Patient- versus physician-reported outcomes in a low-dose tamoxifen trial in noninvasive breast cancer.

Abstract

We recently conducted a de-escalation trial of low-dose tamoxifen 5mg/day ("babytam", BT) or placebo given for 3years in 500 women with noninvasive breast cancer. Women on babytam had a 52% reduction of recurrence (invasive breast cancer or DCIS) after 5years. Since menopausal symptoms are major reasons for treatment withdrawal during tamoxifen preventive therapy, we compared and analyzed the patient-reported outcomes (PROs) with the physician-reported adverse events and studied their association with recurrence.

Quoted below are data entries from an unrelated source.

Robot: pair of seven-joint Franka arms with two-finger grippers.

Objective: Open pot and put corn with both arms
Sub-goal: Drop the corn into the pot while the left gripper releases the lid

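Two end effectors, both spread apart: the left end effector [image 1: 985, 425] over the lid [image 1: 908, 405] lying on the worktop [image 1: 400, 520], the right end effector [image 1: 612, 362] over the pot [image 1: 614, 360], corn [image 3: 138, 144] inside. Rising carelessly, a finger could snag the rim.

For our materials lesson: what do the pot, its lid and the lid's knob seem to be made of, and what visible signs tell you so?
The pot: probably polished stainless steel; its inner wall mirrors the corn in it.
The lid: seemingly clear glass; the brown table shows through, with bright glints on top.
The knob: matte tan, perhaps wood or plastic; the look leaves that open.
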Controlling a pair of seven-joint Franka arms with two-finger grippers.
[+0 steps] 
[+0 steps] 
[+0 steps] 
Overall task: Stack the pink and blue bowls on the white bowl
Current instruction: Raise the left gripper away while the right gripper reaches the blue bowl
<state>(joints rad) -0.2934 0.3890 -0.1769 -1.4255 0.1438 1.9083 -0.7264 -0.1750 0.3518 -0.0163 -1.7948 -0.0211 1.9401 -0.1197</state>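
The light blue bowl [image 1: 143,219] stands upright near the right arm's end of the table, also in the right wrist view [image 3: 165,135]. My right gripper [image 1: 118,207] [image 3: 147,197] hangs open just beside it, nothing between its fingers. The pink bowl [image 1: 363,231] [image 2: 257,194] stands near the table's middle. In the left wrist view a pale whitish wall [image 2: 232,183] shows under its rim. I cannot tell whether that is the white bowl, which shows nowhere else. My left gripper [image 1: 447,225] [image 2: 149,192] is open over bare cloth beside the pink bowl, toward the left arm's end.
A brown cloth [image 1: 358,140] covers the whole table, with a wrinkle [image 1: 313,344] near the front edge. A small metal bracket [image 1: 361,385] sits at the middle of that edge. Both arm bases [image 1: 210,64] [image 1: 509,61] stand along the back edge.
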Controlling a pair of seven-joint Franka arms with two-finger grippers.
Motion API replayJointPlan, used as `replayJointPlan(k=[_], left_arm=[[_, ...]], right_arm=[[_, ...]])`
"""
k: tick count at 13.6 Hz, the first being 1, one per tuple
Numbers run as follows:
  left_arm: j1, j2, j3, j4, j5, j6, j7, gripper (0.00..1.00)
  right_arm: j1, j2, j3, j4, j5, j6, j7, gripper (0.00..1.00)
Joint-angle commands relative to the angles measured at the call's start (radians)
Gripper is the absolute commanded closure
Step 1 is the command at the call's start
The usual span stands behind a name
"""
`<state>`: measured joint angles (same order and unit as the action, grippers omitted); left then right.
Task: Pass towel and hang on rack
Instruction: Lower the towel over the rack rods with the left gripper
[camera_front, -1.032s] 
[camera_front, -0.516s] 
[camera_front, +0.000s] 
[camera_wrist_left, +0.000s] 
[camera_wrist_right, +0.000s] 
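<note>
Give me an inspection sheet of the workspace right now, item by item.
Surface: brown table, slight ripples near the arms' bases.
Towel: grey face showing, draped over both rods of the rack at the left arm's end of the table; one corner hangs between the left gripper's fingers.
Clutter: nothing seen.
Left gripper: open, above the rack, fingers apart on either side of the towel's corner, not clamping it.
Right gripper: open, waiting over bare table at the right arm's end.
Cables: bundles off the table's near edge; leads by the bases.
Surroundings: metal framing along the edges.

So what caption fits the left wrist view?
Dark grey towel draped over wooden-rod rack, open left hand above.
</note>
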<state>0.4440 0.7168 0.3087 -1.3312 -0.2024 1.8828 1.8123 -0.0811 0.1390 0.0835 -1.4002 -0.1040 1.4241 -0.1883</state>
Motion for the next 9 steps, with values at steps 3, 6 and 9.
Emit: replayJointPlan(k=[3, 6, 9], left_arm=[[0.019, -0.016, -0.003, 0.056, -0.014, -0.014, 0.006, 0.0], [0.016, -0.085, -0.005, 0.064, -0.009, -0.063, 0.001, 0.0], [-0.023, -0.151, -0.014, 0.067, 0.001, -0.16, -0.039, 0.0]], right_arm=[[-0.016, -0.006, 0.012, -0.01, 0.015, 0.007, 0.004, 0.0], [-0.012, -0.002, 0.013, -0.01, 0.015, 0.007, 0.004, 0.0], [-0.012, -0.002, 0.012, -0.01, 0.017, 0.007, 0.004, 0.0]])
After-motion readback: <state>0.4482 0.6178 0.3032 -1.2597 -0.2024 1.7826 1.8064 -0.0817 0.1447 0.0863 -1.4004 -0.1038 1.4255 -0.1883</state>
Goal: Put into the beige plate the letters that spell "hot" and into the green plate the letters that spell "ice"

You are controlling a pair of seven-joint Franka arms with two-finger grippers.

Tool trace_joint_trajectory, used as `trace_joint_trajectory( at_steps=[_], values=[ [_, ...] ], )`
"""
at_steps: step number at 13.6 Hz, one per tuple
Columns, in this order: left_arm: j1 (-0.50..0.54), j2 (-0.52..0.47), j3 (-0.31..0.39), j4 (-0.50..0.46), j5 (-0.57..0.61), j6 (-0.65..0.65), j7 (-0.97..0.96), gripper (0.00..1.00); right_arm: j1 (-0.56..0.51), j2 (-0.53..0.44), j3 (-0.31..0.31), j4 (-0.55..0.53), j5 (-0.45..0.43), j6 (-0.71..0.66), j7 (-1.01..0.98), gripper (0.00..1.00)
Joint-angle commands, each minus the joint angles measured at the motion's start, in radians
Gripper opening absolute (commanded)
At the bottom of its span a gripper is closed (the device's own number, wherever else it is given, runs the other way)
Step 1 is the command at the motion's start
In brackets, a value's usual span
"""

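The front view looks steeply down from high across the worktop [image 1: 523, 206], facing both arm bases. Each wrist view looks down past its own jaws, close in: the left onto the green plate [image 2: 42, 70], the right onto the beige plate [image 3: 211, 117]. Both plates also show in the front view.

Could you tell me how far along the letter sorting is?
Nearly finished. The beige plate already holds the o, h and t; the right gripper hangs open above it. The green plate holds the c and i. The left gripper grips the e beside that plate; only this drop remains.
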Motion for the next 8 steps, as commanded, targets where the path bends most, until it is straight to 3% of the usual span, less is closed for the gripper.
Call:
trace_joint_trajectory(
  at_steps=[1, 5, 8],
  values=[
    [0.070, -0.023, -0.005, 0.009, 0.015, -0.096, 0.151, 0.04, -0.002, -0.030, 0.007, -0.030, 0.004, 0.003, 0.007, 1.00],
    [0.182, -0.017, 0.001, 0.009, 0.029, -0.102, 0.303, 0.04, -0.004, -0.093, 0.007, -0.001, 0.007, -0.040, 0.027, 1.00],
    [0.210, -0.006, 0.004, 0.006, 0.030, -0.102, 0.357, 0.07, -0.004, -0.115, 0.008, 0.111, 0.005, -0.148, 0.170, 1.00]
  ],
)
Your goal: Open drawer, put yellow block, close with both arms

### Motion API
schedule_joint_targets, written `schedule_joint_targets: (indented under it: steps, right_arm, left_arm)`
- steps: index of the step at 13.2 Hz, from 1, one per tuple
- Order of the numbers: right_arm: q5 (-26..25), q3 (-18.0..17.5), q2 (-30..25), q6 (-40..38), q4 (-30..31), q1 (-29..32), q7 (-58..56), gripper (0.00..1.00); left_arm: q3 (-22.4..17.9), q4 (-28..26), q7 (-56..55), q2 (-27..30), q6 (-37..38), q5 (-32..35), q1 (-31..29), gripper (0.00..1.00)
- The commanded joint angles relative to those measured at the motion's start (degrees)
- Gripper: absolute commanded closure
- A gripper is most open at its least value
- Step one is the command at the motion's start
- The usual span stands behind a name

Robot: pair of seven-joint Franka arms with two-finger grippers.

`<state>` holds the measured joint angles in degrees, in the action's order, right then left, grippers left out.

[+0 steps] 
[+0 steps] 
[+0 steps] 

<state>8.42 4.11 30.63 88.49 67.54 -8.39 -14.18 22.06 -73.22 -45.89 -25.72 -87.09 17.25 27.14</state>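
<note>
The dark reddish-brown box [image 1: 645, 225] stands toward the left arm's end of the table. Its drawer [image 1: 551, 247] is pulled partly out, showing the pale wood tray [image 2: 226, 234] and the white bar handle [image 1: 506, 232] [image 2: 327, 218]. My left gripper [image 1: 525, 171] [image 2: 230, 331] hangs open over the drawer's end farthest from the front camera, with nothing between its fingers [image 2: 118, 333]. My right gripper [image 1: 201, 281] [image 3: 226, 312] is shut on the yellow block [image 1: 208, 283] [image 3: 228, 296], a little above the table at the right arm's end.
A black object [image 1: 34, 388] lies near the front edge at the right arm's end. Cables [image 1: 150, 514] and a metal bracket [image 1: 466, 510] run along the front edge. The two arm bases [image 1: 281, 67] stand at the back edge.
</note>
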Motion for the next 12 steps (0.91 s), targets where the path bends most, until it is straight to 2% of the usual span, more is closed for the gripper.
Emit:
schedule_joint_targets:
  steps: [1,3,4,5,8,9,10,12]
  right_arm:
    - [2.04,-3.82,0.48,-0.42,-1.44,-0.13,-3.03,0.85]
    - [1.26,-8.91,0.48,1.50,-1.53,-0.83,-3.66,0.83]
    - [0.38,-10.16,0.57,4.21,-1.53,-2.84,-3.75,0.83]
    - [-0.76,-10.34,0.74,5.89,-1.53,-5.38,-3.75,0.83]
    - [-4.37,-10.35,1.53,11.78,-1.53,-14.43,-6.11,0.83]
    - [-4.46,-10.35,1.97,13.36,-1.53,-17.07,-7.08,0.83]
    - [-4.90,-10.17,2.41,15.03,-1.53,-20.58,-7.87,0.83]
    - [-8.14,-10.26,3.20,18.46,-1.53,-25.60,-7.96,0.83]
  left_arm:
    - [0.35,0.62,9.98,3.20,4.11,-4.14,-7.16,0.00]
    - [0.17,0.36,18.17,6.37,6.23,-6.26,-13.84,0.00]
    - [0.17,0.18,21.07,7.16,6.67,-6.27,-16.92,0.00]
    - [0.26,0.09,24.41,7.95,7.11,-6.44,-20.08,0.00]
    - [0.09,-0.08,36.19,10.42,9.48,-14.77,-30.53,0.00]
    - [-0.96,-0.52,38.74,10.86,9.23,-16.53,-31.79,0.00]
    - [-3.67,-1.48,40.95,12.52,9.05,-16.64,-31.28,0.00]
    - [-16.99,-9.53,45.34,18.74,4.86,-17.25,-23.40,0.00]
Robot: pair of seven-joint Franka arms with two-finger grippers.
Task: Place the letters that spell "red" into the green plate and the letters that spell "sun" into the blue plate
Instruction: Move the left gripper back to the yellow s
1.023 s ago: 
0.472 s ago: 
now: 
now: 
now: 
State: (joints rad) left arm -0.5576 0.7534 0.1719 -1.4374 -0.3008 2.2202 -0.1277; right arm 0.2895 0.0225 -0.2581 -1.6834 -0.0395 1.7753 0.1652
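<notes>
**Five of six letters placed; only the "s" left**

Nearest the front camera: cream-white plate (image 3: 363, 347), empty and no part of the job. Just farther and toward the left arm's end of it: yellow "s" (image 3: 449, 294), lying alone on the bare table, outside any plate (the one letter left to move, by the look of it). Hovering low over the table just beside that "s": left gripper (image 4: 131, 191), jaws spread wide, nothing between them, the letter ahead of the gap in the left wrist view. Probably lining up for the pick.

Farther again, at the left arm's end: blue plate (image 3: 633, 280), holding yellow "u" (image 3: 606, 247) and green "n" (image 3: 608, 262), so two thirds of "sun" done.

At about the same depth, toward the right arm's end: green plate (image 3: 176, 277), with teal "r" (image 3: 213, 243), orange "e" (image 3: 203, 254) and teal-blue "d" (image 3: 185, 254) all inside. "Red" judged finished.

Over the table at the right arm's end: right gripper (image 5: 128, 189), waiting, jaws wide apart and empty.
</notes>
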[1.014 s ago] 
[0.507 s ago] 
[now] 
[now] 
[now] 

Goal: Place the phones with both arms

Menopausal symptoms recorded by physicians using the Common Terminology Criteria (CTCAEs) were compared with a patient self-reported validated questionnaire reviewed by a research nurse at baseline and every 6months up to 36months. Hot flashes (HF), the main outcome measure, were detected through a self-report 7-day diary for frequency and intensity. Treatment adherence and efficacy were assessed by the Kaplan-Meier curves and the Cox model. The number of HF events at 12, 24, and 36months for PROs versus CTCAEs was 246 versus 12, 238 versus 8, and 210 versus 4, respectively. The majority of events were grade 1. There was no difference in PROs between babytam and placebo except for HF daily frequency, which increased by 1.5 events (95% CI, 1.1-1.8) on placebo to 2.1 on babytam (95% CI, 1.7-2.5, p=0.05). The presence of HF at baseline was a favorable prognostic factor for recurrence and a predictive factor for response to babytam. Adherence was similar between babytam and placebo. The use of PROs is effective for identifying frequent mild grade menopausal symptoms which are underestimated by physicians but important prognostic and predictive factors. Research nurse can use these results as a tool to reassure patients about symptoms, improve adherence to treatment, and limit dropouts.